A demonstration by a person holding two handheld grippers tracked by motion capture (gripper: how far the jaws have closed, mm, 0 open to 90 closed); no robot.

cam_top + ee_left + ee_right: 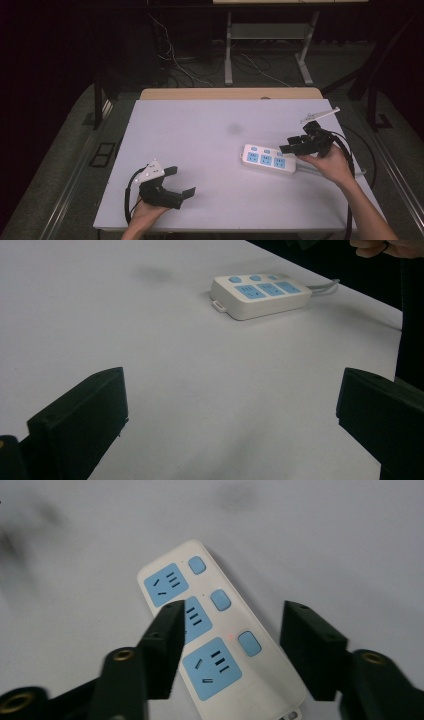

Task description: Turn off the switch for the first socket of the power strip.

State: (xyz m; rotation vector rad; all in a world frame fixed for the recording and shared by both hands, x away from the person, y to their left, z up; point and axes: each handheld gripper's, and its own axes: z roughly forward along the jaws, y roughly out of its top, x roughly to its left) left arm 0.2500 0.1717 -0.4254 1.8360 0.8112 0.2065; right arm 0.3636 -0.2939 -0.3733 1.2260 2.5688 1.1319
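High view: a white rectangular plastic power strip point(269, 160) with three blue sockets and three blue buttons lies flat on the pale grey table point(200, 145), right of centre, its grey cable running off to the right. The right gripper point(292, 147) hangs over the strip's right end, held in the person's right hand point(334, 165). In the right gripper view its black jaws stand partly apart above the strip, one over the middle socket, the other beyond the button edge; neither pad presses on it. The left gripper point(182, 182) sits near the table's front left, well apart from the strip, its jaws spread wide with nothing between them.
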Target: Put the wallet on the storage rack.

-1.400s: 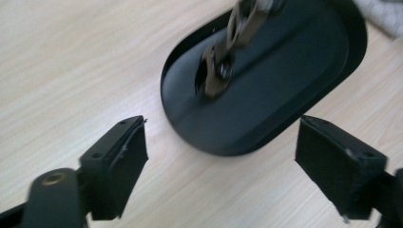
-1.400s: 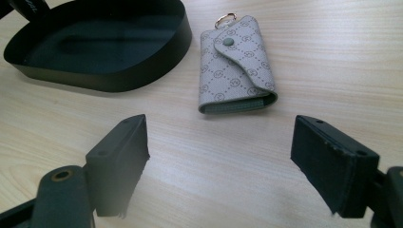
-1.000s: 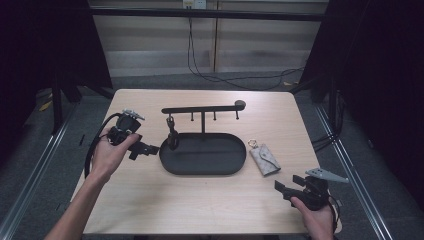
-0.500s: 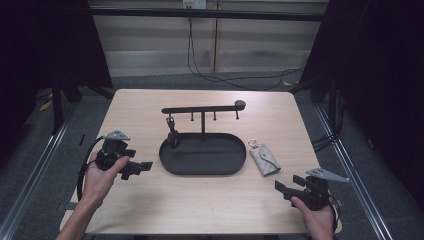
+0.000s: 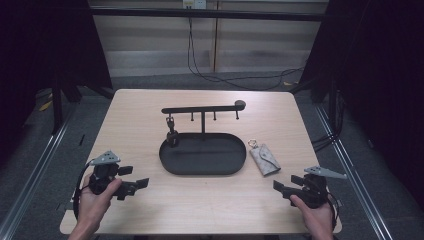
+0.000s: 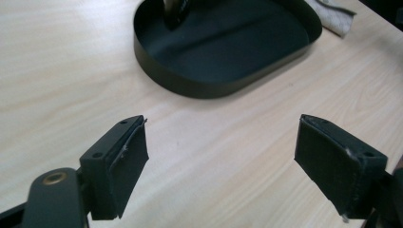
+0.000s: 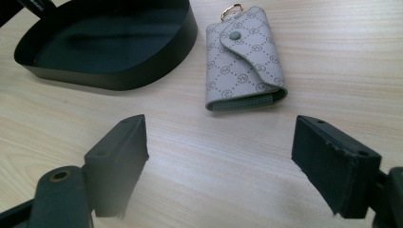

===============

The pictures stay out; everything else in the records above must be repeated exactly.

SOLVED PROBLEM:
A demonstration by a person holding two handheld grippers tracked by motion capture (gripper: how far the jaws have closed, mm, 0 open to 90 closed); no robot.

cam_top + ee_left + ee_right: 

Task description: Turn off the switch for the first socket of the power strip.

State: (xyz m; rotation vector rad; all in a world frame fixed for the recording and shared by both hands, x away from the person, y to their left, z up; point and axes: each handheld gripper's, and its own axes: z roughly forward along the jaws, y roughly out of its top, x roughly to its left) left arm 0.2500 0.1717 -0.4254 1.8360 0.8112 0.2065; right arm 0.3636 -0.2939 -0.3733 1.2260 2.5688 1.1319
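High view: a white rectangular plastic power strip point(269, 160) with three blue sockets and three blue buttons lies flat on the pale grey table point(200, 145), right of centre, its grey cable running off to the right. The right gripper point(292, 147) hangs over the strip's right end, held in the person's right hand point(334, 165). In the right gripper view its black jaws stand partly apart above the strip, one over the middle socket, the other beyond the button edge; neither pad presses on it. The left gripper point(182, 182) sits near the table's front left, well apart from the strip, its jaws spread wide with nothing between them.
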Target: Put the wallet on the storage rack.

-1.400s: 
-1.400s: 
-1.000s: 
-0.500s: 
+0.000s: 
+0.000s: 
+0.000s: 

This concludes the output for the exercise.